§ **What is needed**
Return all of the entries below exactly as they are given.

§ **Material supplied**
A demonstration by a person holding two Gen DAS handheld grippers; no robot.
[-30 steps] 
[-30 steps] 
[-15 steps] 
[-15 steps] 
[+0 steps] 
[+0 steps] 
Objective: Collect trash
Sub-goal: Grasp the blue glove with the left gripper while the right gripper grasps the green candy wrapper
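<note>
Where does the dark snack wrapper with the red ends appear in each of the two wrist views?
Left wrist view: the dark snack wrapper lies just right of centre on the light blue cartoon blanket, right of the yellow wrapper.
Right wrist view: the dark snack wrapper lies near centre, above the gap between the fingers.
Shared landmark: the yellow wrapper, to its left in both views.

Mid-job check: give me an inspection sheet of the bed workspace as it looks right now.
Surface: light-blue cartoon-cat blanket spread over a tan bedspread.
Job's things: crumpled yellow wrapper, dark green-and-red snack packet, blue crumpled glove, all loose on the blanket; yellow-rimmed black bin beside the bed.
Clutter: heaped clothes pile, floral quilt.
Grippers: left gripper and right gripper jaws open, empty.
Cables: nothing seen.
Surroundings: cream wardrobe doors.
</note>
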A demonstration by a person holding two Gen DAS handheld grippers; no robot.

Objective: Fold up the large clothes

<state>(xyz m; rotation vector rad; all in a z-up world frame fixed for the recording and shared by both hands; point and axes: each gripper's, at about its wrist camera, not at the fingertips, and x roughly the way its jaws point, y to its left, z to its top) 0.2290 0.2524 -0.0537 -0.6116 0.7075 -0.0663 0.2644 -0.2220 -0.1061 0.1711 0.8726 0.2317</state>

§ **Task response**
A demonstration by a person holding two Gen DAS handheld grippers; no robot.
[-30 steps] 
[-30 steps] 
[-15 steps] 
[-15 steps] 
[+0 steps] 
[+0 steps] 
Objective: Collect trash
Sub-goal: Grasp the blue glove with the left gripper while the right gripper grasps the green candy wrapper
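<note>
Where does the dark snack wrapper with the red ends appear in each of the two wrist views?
Left wrist view: the dark snack wrapper lies just right of centre on the light blue cartoon blanket, right of the yellow wrapper.
Right wrist view: the dark snack wrapper lies near centre, above the gap between the fingers.
Shared landmark: the yellow wrapper, to its left in both views.

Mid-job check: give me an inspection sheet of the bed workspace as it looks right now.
Surface: light-blue cartoon-cat blanket spread over a tan bedspread.
Job's things: crumpled yellow wrapper, dark green-and-red snack packet, blue crumpled glove, all loose on the blanket; yellow-rimmed black bin beside the bed.
Clutter: heaped clothes pile, floral quilt.
Grippers: left gripper and right gripper jaws open, empty.
Cables: nothing seen.
Surroundings: cream wardrobe doors.
</note>
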A demonstration by a person holding two Gen DAS handheld grippers; no robot.

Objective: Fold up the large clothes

<state>(xyz m; rotation vector rad; all in a z-up world frame fixed for the recording and shared by both hands; point and axes: each gripper's, at about its wrist camera, not at the fingertips, and x roughly the way its jaws point, y to its left, z to its top) 0.2290 0.2524 -0.0537 -0.6116 0.7075 -0.0663 0.2644 -0.2220 -0.1061 0.1711 0.8726 0.2317</state>

The exercise has nothing more to it.